Summary
ViT (Vision Transformer) demonstrates that a pure transformer architecture applied directly to sequences of image patches can match or exceed state-of-the-art CNNs on image classification — when pre-trained at sufficient scale. The key insight: divide a 224×224 image into 16×16 patches, flatten each patch, project to an embedding vector, and treat the resulting sequence exactly like word tokens. No convolutions, no local pooling — just standard transformer self-attention. The catch: ViT has no built-in vision inductive biases (locality, translation equivariance), so it needs large-scale pre-training (14M–300M images) to learn these from data.

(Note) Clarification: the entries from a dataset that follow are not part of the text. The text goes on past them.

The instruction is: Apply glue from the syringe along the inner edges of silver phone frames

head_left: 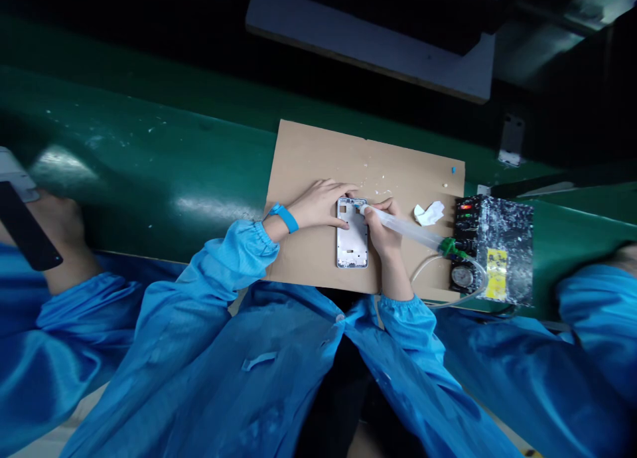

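A silvery phone frame [352, 242] lies on a sheet of cardboard [313, 152], its long side pointing toward me. My left hand [323, 206] grips its upper left edge, fingers over the top and thumb on the left side. A blue band [286, 217] is round that wrist. My right hand [385, 229] is closed round a translucent glue dispensing syringe [413, 229], held slanted with its tip over the top right of the frame. A green cap [450, 247] at the syringe's back end joins a clear hose [425, 262].
A paint-spattered dispenser box [505, 245] with a gauge stands to the right. Crumpled white paper [428, 213] lies beside the syringe. At far left, a co-worker's hand [64, 226] holds phone parts; another co-worker's sleeve [597, 312] is at right. A shelf [368, 43] overhangs the green table [199, 146].
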A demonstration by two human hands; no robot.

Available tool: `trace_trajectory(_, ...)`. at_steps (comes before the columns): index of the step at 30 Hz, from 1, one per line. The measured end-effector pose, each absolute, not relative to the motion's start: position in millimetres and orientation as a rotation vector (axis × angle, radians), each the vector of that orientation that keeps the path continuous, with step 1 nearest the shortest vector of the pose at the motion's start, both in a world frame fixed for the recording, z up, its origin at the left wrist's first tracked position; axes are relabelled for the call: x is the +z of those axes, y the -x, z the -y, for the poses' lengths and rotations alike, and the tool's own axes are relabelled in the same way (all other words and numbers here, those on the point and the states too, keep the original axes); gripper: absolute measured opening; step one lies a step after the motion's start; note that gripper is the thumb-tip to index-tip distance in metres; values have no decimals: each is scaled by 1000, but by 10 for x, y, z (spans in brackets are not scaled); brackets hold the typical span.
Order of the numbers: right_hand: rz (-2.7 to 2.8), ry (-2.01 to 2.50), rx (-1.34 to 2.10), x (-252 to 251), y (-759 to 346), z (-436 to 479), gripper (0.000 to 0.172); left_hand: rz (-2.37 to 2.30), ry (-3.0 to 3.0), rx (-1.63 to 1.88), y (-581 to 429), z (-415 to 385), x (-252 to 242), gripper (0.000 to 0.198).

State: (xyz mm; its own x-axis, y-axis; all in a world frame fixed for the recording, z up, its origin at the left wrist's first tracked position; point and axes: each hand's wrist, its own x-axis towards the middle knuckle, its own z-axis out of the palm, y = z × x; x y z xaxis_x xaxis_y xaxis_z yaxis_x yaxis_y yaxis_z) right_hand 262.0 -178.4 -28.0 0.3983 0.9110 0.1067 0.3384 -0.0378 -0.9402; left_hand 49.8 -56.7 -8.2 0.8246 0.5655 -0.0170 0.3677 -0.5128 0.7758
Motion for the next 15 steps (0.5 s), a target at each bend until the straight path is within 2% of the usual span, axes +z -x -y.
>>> trace_trajectory(15, 1159, 1630, 664, -297, -2642, 1797, 59, -690, -2186, 287, -507, 572, -83, 95)
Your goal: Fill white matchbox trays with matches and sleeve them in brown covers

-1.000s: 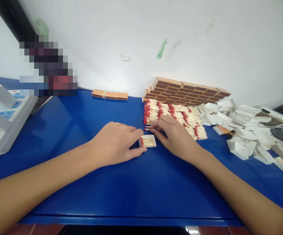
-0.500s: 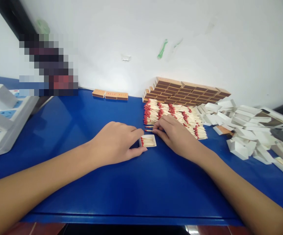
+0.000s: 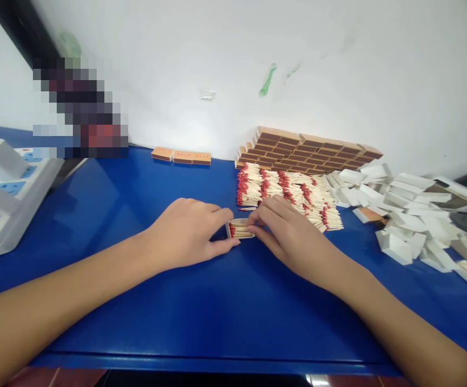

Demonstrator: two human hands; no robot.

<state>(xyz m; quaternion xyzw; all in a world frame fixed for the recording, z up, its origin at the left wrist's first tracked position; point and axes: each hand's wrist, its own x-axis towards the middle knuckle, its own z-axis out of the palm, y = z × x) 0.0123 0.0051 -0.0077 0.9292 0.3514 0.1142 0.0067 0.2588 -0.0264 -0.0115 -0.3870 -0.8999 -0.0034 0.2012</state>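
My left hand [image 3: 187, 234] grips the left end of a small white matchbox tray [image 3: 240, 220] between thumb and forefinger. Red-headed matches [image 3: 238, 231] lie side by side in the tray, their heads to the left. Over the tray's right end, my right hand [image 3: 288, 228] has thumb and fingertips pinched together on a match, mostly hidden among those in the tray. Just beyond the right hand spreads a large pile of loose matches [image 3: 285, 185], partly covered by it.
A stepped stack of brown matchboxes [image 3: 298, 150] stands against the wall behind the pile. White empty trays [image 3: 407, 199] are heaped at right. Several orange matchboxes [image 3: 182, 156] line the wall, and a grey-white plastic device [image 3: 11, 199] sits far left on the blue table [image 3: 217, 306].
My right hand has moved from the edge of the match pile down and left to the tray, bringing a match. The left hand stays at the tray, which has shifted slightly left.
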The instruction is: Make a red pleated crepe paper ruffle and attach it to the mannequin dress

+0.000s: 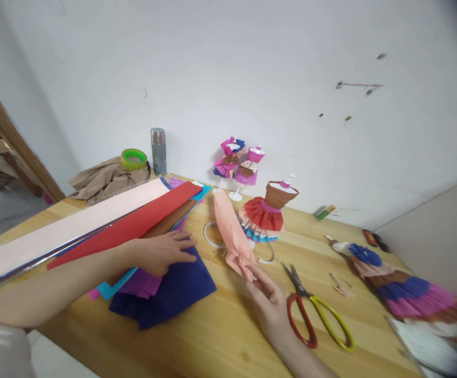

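My left hand (165, 253) lies with fingers spread on a pile of folded coloured paper, its fingertips over a dark blue sheet (177, 291). Red (130, 220), brown, purple and light blue sheets lie in the same pile. Between thumb and fingers, my right hand (268, 302) pinches the near, gathered end of a peach paper piece (232, 231), which points away toward the small dress forms. Scissors (301, 294) with one red and one yellow handle lie opened just right of my right hand.
Small forms in paper dresses (270, 210) stand near the wall. A flask (158, 152), green tape roll (134, 158) and brown cloth (108, 178) sit back left. Another paper dress (409, 294) lies at right. Pale rings lie behind the peach paper.
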Action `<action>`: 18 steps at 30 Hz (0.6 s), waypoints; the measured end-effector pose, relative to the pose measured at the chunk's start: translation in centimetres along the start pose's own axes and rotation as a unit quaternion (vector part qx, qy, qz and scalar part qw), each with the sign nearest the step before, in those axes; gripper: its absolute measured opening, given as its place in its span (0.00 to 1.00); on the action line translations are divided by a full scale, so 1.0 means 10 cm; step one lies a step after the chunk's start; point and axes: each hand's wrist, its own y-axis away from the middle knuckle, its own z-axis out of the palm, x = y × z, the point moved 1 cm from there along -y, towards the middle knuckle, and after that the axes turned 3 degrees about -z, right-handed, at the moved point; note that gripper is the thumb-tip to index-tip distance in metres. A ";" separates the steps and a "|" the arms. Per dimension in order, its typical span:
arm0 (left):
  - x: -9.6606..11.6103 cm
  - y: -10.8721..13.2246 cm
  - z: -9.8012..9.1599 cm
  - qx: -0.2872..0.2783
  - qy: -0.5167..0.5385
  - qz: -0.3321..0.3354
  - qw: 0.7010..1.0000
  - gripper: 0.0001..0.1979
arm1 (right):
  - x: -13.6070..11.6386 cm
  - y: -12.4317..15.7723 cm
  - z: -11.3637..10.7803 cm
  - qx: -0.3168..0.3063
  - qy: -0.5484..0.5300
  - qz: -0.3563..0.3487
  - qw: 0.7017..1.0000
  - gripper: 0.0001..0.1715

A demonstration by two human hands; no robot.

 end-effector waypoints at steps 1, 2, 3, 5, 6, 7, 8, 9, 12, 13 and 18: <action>0.07 0.03 0.01 -0.023 0.004 0.026 0.999 0.36 | 0.02 0.00 0.01 0.002 0.003 -0.002 1.000 0.21; 0.13 0.05 0.03 -0.019 0.003 0.040 0.999 0.30 | 0.04 -0.01 0.02 0.000 0.007 -0.005 1.000 0.20; 0.18 0.06 0.04 0.001 -0.002 0.046 0.999 0.22 | 0.06 -0.02 0.03 -0.006 0.014 -0.012 1.000 0.20; 0.24 0.04 0.08 0.037 -0.009 0.054 0.998 0.12 | 0.07 -0.03 0.06 -0.030 0.036 -0.040 0.998 0.20; 0.26 0.03 0.08 0.050 -0.003 0.059 0.997 0.11 | 0.07 -0.03 0.06 -0.043 0.050 -0.062 0.996 0.20; 0.27 0.01 0.07 0.056 0.017 0.065 0.996 0.10 | 0.07 -0.03 0.07 -0.052 0.066 -0.089 0.993 0.21; 0.27 0.01 0.04 0.059 0.054 0.069 0.994 0.10 | 0.06 -0.03 0.08 -0.059 0.081 -0.117 0.988 0.21; 0.26 0.01 0.00 0.065 0.104 0.067 0.990 0.09 | 0.04 -0.03 0.08 -0.063 0.094 -0.145 0.983 0.21; 0.16 0.05 -0.22 0.123 0.288 0.025 0.949 0.09 | 0.00 -0.02 0.11 -0.068 0.114 -0.204 0.970 0.21; 0.10 0.08 -0.31 0.164 0.338 0.005 0.927 0.06 | -0.02 -0.02 0.12 -0.071 0.115 -0.215 0.967 0.21; -0.33 0.32 -0.75 0.435 0.483 -0.111 0.752 0.07 | -0.02 -0.01 0.15 -0.084 0.121 -0.236 0.961 0.23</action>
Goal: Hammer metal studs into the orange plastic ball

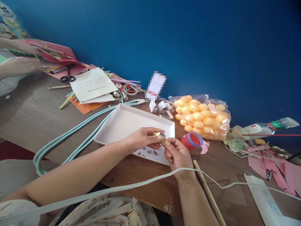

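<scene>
Between the thumb and fingers of my left hand (147, 138) is a shiny, silvery round ball (161, 135), with yellowish reflections on it. My right hand (176, 154) is closed in a pinch at the ball's near right side. Whatever sits between its fingertips is too small and covered to make out. Both hands are over the right side of a shallow white box (124, 122). Several small shiny metal beads (150, 151) lie in its near part, below my hands.
Behind are a clear bag of orange balls (202, 116) and a red cup (190, 141). A white cable (113, 189) crosses in front of my forearms. Blue-green cords (80, 125) curve left of the box. Another person's hands (21, 66) reach toward papers and scissors (67, 78).
</scene>
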`<state>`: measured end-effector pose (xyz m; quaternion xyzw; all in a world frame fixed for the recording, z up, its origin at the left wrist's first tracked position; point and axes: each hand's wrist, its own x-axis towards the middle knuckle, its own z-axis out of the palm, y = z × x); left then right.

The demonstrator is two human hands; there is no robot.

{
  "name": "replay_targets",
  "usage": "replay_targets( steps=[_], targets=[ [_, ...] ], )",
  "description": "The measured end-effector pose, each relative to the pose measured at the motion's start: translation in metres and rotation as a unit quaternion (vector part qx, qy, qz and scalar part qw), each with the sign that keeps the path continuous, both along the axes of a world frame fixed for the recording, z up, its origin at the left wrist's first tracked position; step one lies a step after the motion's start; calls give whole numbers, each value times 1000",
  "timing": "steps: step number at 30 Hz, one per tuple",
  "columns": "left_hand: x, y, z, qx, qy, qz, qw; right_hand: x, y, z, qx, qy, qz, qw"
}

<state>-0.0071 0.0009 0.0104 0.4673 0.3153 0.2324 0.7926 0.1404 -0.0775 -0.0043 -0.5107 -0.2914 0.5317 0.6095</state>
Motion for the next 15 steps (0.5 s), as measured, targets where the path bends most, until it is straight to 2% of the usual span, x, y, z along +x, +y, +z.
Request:
replay_targets(
  steps=[15],
  targets=[
    [0, 0, -1, -1, 1, -1, 1000, 0, -1, 0, -2, 11, 10, 1000]
  ],
)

Pre-trained on JFT-300M, ViT-H/14 achieves 88.55% on ImageNet while using 4× less compute than the best ResNet baselines.
Key Claims
- A standard Transformer applied to sequences of image patches achieves excellent results on image classification with less compute than CNNs, when pre-trained at scale
- ViT underperforms CNNs when trained on small datasets (e.g. ImageNet-only, 1.3M images) due to lack of inductive bias
- “Large scale training trumps inductive bias” — JFT-300M pre-training makes ViT competitive and eventually superior
- ViT-H/14: 88.55% ImageNet, 94.55% CIFAR-100, 77.63% VTAB (19 tasks) — all SOTA at time of publication
- ViT uses 2–4× less compute to attain the same performance as comparable ResNets on JFT-300M
- Position embeddings do not need to be 2D-aware; 1D learnable embeddings suffice (verified empirically)
Methods
- Patch Embedding: Slice image into N non-overlapping P×P patches; flatten each to P²·C values; project to D dimensions via trainable linear layer
- CLS Token: Prepend a learnable classification token to the patch sequence (from BERT); its final-layer output serves as the image representation
- Position Embeddings: Add learnable 1D position embeddings to each token (including CLS); interpolated at higher fine-tuning resolutions
- Transformer Encoder: Standard alternating multi-head self-attention + MLP blocks with LayerNorm pre-normalization and residual connections
- Classification Head: MLP with one hidden layer during pre-training; single linear layer during fine-tuning
- Scale: ViT-Base (86M params, 12 layers), ViT-Large (307M, 24 layers), ViT-Huge (632M, 32 layers); patch sizes /16 or /14
- Pre-training: ImageNet-1k (1.3M), ImageNet-21k (14M), JFT-300M (300M images); Adam optimizer, batch 4096, high weight decay 0.1
Connections
- attention-is-all-you-need — identical transformer architecture, no modifications
- bert-pre-training-of-deep-bidirectional-transformers — CLS token design borrowed directly
- clip-learning-transferable-visual-models — CLIP’s image encoder is a ViT; ViT enabled CLIP
- vision-transformer — the architecture this paper introduces
- patch-embeddings — how images are sliced and projected into token sequences
- attention — self-attention is the core computation replacing all convolutions
- transformer — standard encoder architecture applied directly to image patches
- transfer-learning — pre-train at large scale, fine-tune on downstream tasks
- classification-token — CLS token prepended to patch sequence, borrowed from BERT
- inductive-bias — ViT deliberately removes CNN inductive biases (locality, equivariance)
Citation
Dosovitskiy, A., Beyer, L., Kolesnikov, A., Weissenborn, D., Zhai, X., Unterthiner, T., Dehghani, M., Minderer, M., Heigold, G., Gelly, S., Uszkoreit, J., & Houlsby, N. (2021). An Image is Worth 16x16 Words: Transformers for Image Recognition at Scale. ICLR 2021. arXiv:2010.11929.